WOW. I like it. It's more complicated, of course, and I read directly from the booklet. But what I really liked was how that kept me focused. I have a problem with my mind wandering while I say the rosary, and that didn't happen of course because I had to PAY CLOSE ATTENTION. The same thing happens when I attend Tridentine Mass as opposed to Missa Normativa. I actually PARTICIPATE MORE FULLY at the Latin Mass because I'm not rattling off the prayers in automatic . Oh wait, that's not supposed to be the case, I'm a mindless drone at the Tridentine Mass 'cause I don't actually speak Latin (yet....waiting for SJC's fall classes to it October yet????), never mind that THE ENGLISH TRANSLATION IS RIGHT NEXT TO IT!
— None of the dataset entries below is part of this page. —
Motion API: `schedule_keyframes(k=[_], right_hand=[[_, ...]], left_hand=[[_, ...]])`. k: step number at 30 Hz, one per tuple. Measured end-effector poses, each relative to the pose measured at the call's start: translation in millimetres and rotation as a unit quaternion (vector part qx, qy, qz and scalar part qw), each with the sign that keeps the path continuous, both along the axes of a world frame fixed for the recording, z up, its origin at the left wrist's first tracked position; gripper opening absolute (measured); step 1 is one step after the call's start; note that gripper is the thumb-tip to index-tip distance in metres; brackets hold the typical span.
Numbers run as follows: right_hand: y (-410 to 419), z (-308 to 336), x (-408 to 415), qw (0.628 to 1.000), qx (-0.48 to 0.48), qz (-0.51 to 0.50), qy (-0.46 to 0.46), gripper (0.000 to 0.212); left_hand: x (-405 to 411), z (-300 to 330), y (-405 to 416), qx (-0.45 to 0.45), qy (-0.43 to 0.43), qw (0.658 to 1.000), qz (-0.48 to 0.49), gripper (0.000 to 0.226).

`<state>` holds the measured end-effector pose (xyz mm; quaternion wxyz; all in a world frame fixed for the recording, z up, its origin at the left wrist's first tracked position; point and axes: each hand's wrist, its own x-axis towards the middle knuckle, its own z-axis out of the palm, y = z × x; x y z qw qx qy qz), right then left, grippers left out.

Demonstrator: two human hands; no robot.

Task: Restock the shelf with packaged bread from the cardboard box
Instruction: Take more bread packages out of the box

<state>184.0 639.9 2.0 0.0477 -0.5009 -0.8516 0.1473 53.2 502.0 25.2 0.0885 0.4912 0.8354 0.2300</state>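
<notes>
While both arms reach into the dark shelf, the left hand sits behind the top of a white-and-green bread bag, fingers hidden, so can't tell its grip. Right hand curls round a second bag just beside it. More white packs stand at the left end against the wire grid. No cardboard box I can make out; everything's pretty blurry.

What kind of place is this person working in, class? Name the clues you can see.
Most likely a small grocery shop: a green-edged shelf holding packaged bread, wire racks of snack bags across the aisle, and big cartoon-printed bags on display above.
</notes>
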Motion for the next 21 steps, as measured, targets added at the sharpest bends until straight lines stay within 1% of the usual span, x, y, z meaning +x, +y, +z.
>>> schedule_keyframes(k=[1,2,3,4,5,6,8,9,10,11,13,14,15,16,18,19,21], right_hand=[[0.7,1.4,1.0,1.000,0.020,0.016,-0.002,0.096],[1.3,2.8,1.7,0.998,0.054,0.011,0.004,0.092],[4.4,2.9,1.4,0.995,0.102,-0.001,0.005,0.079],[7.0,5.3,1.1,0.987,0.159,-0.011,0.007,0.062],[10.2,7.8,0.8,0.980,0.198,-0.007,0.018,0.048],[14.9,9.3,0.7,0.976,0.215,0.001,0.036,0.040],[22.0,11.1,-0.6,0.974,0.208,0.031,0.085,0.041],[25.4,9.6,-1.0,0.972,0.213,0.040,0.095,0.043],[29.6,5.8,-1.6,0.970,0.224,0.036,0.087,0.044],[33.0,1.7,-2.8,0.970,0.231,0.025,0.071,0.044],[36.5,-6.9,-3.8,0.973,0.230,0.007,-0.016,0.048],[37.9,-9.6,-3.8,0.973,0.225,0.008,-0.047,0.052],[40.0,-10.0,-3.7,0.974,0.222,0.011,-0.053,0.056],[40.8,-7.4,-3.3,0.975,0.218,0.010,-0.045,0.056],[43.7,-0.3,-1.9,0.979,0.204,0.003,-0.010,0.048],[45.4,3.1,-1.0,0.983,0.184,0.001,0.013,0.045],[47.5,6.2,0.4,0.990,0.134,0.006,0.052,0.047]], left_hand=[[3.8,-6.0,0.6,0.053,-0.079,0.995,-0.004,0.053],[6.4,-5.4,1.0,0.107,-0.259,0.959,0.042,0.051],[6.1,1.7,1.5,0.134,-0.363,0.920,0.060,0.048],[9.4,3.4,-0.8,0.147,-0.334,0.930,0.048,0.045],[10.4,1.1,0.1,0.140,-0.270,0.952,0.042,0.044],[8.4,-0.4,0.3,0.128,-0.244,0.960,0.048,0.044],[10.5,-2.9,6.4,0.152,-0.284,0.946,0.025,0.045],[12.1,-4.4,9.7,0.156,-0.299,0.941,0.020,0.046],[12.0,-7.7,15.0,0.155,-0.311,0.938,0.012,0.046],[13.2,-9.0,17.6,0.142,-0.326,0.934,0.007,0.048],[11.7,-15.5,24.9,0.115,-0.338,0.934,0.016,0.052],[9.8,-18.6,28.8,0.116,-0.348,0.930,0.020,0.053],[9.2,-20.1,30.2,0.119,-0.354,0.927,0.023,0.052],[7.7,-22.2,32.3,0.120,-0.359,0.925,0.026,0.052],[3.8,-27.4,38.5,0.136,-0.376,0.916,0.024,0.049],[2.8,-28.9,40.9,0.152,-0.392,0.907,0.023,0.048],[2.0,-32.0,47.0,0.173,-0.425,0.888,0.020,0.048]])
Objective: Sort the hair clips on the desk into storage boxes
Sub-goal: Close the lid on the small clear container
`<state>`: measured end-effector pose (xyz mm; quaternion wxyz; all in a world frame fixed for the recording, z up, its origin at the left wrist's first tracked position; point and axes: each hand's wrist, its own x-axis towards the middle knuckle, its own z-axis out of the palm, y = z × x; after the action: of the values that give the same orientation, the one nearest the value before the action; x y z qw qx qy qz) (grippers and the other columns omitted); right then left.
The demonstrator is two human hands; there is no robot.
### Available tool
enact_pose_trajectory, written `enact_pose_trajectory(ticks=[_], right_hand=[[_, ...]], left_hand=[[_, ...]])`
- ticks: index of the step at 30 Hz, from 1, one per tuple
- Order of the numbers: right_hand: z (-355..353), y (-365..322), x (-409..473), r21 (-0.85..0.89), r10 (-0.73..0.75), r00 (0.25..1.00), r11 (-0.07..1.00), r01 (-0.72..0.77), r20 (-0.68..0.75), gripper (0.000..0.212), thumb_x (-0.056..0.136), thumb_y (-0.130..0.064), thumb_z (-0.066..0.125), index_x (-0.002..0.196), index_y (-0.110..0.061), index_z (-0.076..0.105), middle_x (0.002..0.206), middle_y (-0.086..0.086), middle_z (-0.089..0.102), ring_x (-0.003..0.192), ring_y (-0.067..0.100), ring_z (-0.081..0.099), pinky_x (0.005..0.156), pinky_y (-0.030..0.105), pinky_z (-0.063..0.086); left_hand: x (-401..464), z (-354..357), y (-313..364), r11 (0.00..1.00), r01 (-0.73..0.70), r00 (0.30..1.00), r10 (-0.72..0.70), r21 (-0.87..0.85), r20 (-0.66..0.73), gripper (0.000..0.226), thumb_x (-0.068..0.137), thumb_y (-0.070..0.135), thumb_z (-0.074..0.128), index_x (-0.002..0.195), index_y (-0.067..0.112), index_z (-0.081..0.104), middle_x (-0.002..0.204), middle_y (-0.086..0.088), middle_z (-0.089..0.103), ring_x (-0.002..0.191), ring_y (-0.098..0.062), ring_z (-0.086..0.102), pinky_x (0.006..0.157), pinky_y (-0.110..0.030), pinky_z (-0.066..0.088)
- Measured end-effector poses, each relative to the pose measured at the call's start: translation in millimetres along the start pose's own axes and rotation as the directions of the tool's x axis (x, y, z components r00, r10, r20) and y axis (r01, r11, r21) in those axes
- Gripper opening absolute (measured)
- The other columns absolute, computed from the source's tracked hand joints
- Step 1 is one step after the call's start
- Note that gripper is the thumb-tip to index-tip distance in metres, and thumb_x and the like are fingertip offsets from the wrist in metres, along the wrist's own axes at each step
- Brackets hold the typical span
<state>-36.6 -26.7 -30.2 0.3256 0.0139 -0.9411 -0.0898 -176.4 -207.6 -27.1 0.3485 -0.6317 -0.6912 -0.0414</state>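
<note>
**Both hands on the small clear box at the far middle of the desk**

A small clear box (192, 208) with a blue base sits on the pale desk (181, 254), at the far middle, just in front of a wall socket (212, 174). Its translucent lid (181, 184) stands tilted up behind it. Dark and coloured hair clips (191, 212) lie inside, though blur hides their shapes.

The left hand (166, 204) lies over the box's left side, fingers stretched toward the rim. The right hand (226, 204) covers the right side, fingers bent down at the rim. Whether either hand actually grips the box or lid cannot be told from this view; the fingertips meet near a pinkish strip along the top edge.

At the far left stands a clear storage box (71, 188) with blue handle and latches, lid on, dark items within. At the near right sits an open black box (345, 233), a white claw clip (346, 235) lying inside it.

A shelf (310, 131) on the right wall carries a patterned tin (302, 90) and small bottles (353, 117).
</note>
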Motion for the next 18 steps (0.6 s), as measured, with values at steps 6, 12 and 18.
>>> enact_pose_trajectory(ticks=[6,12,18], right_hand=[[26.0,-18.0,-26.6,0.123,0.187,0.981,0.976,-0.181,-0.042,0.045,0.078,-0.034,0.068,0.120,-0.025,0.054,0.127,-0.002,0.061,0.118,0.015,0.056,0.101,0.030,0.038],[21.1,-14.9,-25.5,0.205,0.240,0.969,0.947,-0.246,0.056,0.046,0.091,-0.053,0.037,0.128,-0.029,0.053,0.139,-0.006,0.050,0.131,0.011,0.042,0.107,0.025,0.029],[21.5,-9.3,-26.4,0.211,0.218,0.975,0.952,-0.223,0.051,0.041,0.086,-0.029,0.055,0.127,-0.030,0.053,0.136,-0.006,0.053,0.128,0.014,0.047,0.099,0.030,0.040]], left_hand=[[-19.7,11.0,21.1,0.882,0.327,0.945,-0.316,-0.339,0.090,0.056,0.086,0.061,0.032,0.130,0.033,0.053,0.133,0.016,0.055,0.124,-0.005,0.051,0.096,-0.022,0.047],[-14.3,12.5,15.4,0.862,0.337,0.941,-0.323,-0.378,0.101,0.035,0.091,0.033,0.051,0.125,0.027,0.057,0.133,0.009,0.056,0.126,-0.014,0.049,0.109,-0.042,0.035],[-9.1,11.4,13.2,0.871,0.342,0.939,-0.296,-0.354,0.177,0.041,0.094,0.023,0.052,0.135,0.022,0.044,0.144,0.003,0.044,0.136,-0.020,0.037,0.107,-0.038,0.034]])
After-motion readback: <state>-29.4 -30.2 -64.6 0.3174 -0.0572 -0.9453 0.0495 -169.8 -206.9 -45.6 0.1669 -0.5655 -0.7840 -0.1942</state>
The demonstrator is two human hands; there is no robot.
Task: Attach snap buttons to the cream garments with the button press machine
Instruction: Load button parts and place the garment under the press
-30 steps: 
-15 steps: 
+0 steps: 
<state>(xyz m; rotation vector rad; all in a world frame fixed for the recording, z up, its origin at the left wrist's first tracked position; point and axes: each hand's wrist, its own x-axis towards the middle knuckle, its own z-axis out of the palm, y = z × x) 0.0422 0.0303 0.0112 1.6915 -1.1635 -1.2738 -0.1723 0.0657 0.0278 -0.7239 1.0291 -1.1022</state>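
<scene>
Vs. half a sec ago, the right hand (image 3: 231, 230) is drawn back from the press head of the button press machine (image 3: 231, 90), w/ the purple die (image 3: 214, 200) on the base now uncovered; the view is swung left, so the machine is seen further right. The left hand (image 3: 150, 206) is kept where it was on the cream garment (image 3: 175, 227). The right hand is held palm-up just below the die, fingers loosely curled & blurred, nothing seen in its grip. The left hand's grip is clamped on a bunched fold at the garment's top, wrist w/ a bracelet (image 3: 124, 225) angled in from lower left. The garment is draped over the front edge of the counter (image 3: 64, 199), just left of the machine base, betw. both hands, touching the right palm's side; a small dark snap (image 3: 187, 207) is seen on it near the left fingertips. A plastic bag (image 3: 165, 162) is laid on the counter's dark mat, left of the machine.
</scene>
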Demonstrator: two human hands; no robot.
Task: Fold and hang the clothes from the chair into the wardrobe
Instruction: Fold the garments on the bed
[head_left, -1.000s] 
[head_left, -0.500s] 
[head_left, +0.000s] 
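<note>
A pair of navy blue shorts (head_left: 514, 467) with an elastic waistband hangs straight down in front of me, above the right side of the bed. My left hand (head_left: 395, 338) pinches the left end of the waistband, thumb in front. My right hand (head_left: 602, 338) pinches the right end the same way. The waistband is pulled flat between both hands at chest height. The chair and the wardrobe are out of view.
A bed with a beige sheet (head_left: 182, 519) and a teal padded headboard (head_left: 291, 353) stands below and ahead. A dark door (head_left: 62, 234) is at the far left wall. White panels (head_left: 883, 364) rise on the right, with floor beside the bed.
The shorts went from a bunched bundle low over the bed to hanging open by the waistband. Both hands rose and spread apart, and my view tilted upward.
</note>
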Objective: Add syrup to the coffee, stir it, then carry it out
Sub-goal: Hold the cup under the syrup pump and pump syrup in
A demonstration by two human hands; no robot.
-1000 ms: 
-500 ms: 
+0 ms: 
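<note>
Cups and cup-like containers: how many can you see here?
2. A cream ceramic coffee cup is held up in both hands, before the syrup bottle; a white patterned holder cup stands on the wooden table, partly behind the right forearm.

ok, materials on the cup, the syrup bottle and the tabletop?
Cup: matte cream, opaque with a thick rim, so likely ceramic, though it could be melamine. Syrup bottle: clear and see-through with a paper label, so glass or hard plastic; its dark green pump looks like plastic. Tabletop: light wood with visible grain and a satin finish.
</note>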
But one weird thing: I had a problem saying the Hail Holy Queen, because as I read, I remembered I'd heard it (or bits of it, at least) before, in song. I realize now that Andrew Lloyd Webber cribbed bits of it for the opening sequence of Evita, at her funeral (it's not in the movie, but it's on the Broadway soundtrack, which I used to own). So last night I had trouble not singing those parts.....

Friday, August 10, 2007

Why Missal Thumper?

It occurred to me that I should probably explain the title here. One day my cousin referred to her traditional Protestant sister-in-law as a "bible-thumper", and it got me thinking. What would you call a traditional Catholic? "Mackerel-snapper" is too old. Then I remembered the 1962 Missals we bought when we decided to become parishioners at St. John Cantius (PLUG: BEST PARISH IN THE WORLD, YOU MUST GO IF YOU CAN). Ah-HAH!!! MISSAL thumpers!

Thursday, August 9, 2007

Eggs in Purgatory

My husband and I stopped eating meat on Fridays altogether. I suspect this is more of a penance for him than for me; I love vegetables & fish, but he grew up very meat-and-potatoes. Here's something he really likes, called Eggs in Purgatory. The "purgatory" part is spicy gravy (non-Italians read: tomato sauce), but if you prefer gravy that isn't spicy, it's still good.

2 eggs per person
2 slices Italian bread per person
gravy to cover, at least 1c per person
butter or olive oil
grated romano cheese (or parmesan if you like that better)

Warm the gravy in a saucepot. While it's heating, lightly butter or oil the bread slices. Put them under the broiler or on a George Forman grill to brown. Fry 2 eggs per person in butter.

To plate: lay the browned bread on the plate. Top each slice with a fried egg, then ladle over the gravy. Sprinkle with grated cheese & serve.

YES. This is good. Try it!

Hello out there

Yes, yet ANOTHER blog. This one's about the random interests of a Catholic woman from Chicago. Cooking, books, movies, and the odd rant about whatever I'm thinking at the moment.